Why is Java faster if it repeats the same code?
Asked Answered
C

3

11

Given the following code:

public class Test{

    static int[] big = new int [10000];

    public static void main(String[] args){
        long time;
        for (int i = 0; i < 16; i++){
            time = System.nanoTime();
            getTimes();
            System.out.println(System.nanoTime() - time);
        }    
    }
    public static void getTimes(){
        int d;
        for (int i = 0; i < 10000; i++){
            d = big[i];
        }    
    }
}

The output shows a decreasing duration trend:

171918
167213
165930
165502
164647
165075
203991
70563
45759
43193
45759
44476
45759
52601
47897
48325

Why is the same code in getTimes being executed in less than one third of the time after it has been executed 8 times or more? (Edit: It does not always happen at the 8th time, but from the 5th to 10th)

Cassey answered 15/6, 2015 at 11:35 Comment(12)
Can you consistently reproduce this behaviour?Waits
I did this very often, there is always a point where the time gets much smaller.Cassey
Looks like the JIT to me. A very poignant demonstration as to why you should never benchmark Java yourself but use appropriate microbenching tools such as jmh.Amphibolite
You're not using d for anything, so the whole loop could be simply removed by the JIT compiler as dead code. See also avoiding benchmarking pitfalls.Chrissychrist
@MickMnemonic and that will make it faster in 8th or 5 to 10 runs..?Coopt
And why isn't removed it in the first or second iteration but in the 8th?Cassey
@VirajNalawade why second? Why not 10'000th? Because the JIT will optimise heavily used code more. If I run a loop twice then dead code analysis is likely more costly than just running it. Once I run it some threshold number of times, the JIT will begin optimizing the code. This threshold is, to some extent, configurable.Amphibolite
The JIT compiler will compile code that is used often enough to provide a speedup compared to just interpreting the code.
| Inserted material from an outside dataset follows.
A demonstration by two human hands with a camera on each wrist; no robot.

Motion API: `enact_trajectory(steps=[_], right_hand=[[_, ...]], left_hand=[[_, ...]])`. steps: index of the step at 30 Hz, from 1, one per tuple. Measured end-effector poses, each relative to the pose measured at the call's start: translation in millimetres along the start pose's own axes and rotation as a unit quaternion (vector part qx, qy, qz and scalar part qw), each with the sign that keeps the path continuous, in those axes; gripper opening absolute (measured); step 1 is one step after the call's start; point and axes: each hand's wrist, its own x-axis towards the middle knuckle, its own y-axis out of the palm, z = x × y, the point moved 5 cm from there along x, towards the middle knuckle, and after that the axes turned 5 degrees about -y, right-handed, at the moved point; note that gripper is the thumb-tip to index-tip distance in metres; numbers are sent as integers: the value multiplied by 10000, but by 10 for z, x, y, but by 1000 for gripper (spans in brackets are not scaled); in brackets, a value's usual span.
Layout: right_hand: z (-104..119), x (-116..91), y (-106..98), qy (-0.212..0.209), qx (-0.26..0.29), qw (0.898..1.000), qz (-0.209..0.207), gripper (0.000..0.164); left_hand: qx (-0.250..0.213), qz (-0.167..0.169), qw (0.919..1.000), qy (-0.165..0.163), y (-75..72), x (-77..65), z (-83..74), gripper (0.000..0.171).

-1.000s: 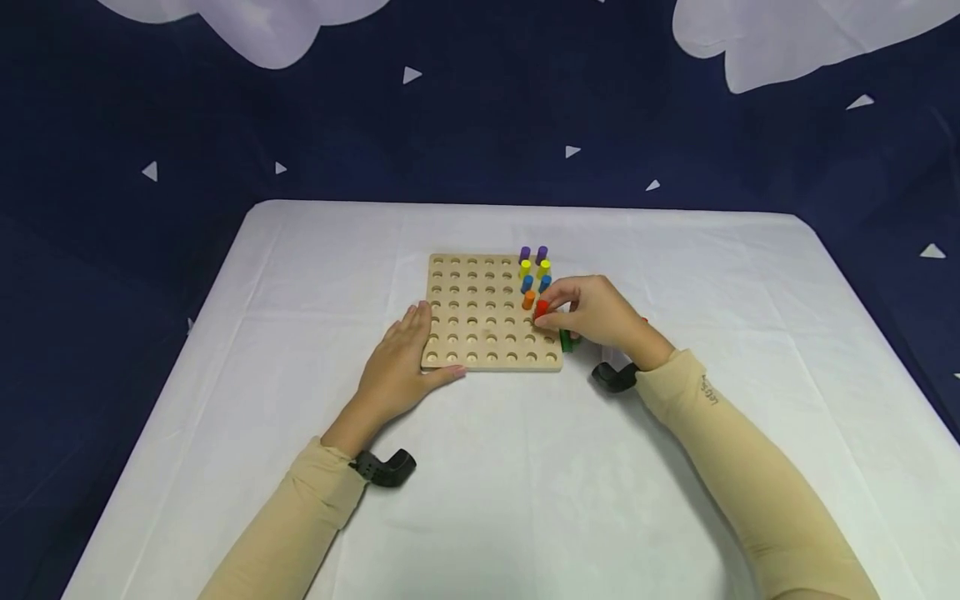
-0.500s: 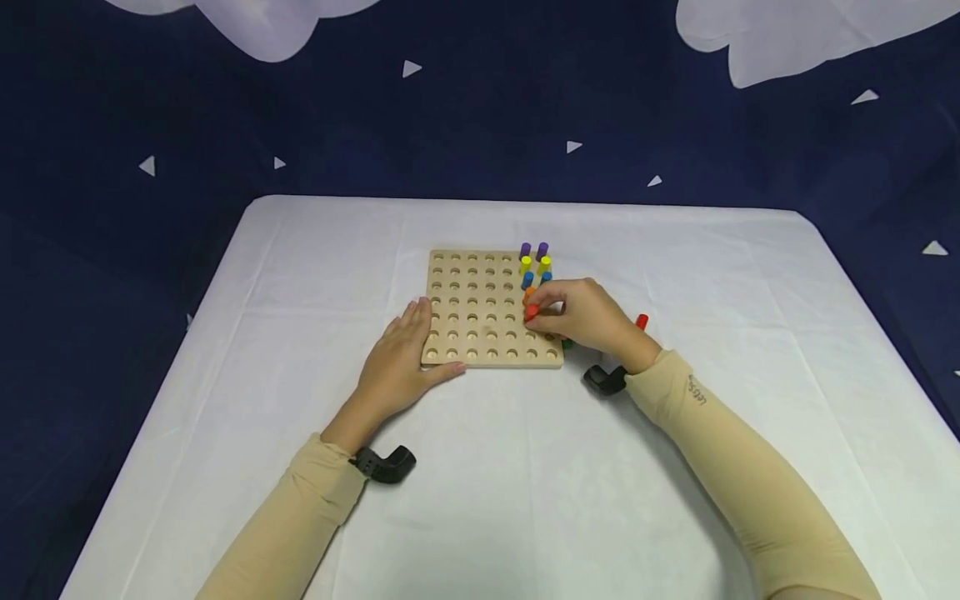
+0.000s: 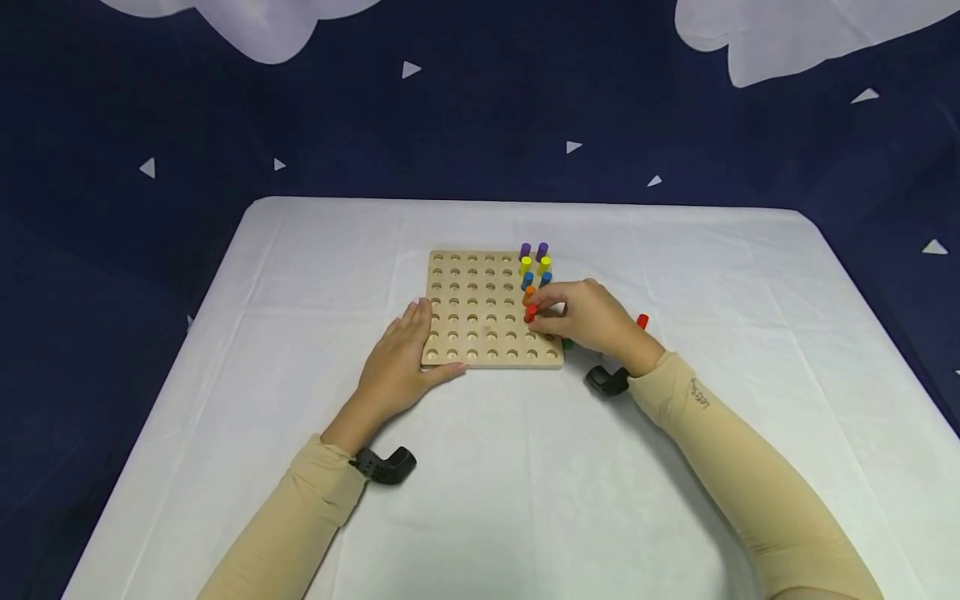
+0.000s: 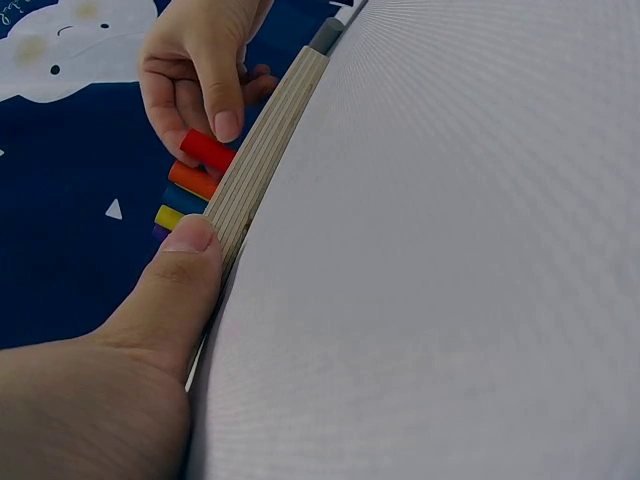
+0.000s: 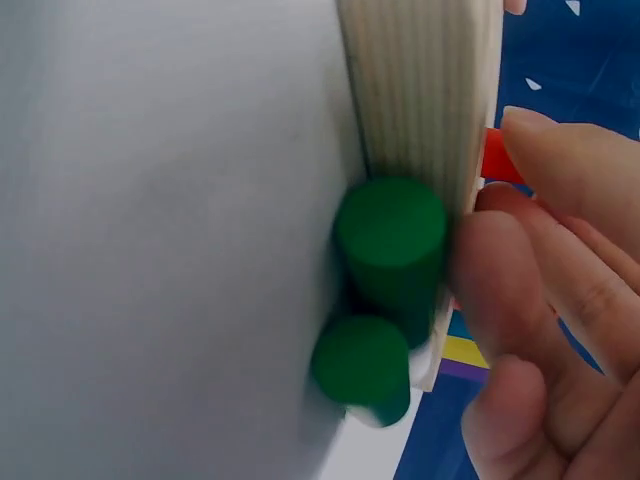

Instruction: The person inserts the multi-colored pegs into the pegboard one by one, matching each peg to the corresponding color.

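Observation:
A square wooden pegboard [image 3: 482,363] lies mid-table, with rows of round holes. My left hand [image 3: 397,358] rests along its left side, fingers straight, thumb [image 4: 190,240] on the near edge. With thumb and forefinger, my right hand [image 3: 596,312] pinches a red peg [image 3: 531,312], upright in the second column from the right. Directly behind it stands an orange peg [image 3: 529,294]. Farther back are pairs of blue pegs [image 3: 528,281], yellow pegs [image 3: 526,266] and purple pegs [image 3: 525,250]. The right hand hides part of the rightmost column.
Two green pegs [image 5: 390,235] lie against the board's right side, beneath the right hand. Another red peg [image 3: 642,320] shows beyond the right wrist. In the left wrist view, a grey peg [image 4: 327,35] lies past the board's end. A dark patterned cloth [image 3: 480,125] hangs behind the table.
The right hand has moved slightly left with the red peg, which now stands upright in front of the orange one. My left hand has stayed in place.

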Motion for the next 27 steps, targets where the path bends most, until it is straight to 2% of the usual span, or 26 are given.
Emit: enact_trajectory(steps=[7, 10, 14, 16, 20, 24, 27], right_hand=[[2, -89, -124, 93, 26, 9999, -54, 28], [-25, -149, -257, 39, -29, 9997, -236, 26], [-172, -283, -491, 209, -237, 9988, -367, 24], [-268, -373, -599, 228, -429, 9985, -252, 27], [-506, -572, -719, 115, -777, 9966, 249, 36], [-698, -722, -726, -62, -800, 9943, 702, 39], [-749, -755, -694, -315, -807, 9936, 731, 36]], left_hand=[[-17, 55, 10000, -48, 8, -7, 17, 115], [-19, 56, 10000, -64, 3, -16, 33, 115], [3, 14, 10000, -51, -18, -22, 50, 115], [-1, -9, 10000, -31, -29, -20, 59, 116], [-41, 9, 10000, -48, -43, -17, 79, 116], [-36, 10, 10000, -73, -58, -23, 92, 116], [-19, -12, 10000, -78, -73, -24, 95, 116]])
That it happens between the 5th and 10th iteration might just depend on the time that compilation needs, i.e. when the compiled version becomes available.Pyrogallate
I'm even suprised that JIT didn't optimized away getTimes since it's not having any lasting affetAinsley
Maybe you can use the options described here to track what's going on (i.e. if and when the JIT kicks in etc.): #1503979Pyrogallate
This question could probably be considered as "nearly duplicate" of others (related, although probably not the best matching one...). So just as a hint: Let the loop run for (int i=0; i<5000; i++), and start it with java -server YourProgram, to see how your "code" seems to be executed in 977 nanoseconds (on windows, at least). (This is the time that light takes to travel 300 meters, by the way)Backslide
Added a "slightly" more detailed answer. Comments are welcome.Blindly
B
13

The fact that what you see is the result of some JIT optimization should be clear by now looking at all the comments you received. But what is really happening and why that code is optimized always nearly after the same amount of iterations of the outer for?

I'll try to answer both questions but please remember that everything explained here is relative only to Oracle's Hotspot VM. There is no Java specification that defines how a JVM JIT should behave.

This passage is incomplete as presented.